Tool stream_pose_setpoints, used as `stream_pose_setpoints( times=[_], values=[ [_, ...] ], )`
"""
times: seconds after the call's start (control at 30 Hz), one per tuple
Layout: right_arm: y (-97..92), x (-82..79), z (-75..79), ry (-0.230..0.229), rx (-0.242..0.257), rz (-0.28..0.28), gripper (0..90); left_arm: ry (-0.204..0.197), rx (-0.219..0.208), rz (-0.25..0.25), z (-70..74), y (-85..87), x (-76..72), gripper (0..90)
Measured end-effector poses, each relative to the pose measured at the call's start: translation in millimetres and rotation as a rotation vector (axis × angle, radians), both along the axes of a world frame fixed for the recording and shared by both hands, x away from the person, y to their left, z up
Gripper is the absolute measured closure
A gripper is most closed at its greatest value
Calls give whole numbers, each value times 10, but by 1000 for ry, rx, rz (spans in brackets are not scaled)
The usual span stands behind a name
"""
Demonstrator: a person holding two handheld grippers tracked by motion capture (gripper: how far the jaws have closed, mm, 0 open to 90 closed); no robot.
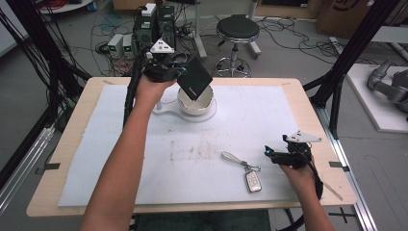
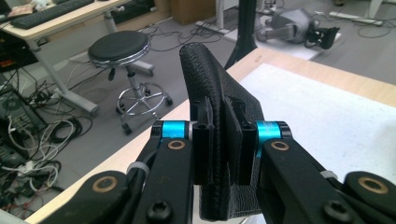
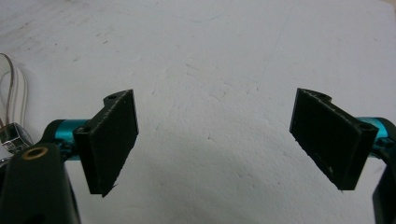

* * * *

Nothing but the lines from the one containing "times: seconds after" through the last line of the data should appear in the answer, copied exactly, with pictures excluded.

◆ Response below ◆
times: seconds after the call's start (control at 30 Hz), one per tuple
Layout: right_arm: y (-97..92), x (-82..79), z (-75..79), ry (-0.230..0.229), rx (-0.242..0.257), rz (-0.28..0.28), gripper (0..90); left_arm: ry (-0.204..0.197), rx (-0.219..0.208), rz (-0.25..0.25), z (-70..74), y (-85..87), x (-76..72), gripper (0..90)
Measured end-effector poses, each relative to the pose measured at the call's start: translation in millimetres and rotation as a rotation vector (axis × angle, radians), both along the axes of a world frame fixed for the recording and shared by both hands, x away from the person, y to their left, z up
Gripper is the absolute measured closure
A gripper is most closed at its greatest value
Calls give whole numbers, each value times 10, but by 1000 for ry, rx, rz (spans in brackets are not scaled)
The usual span stands behind a name
"""
Demonstrator: a person holding two handheld grippers tracked by motion capture (gripper: how far the jaws have closed, mm, 0 open to 90 closed); no robot.

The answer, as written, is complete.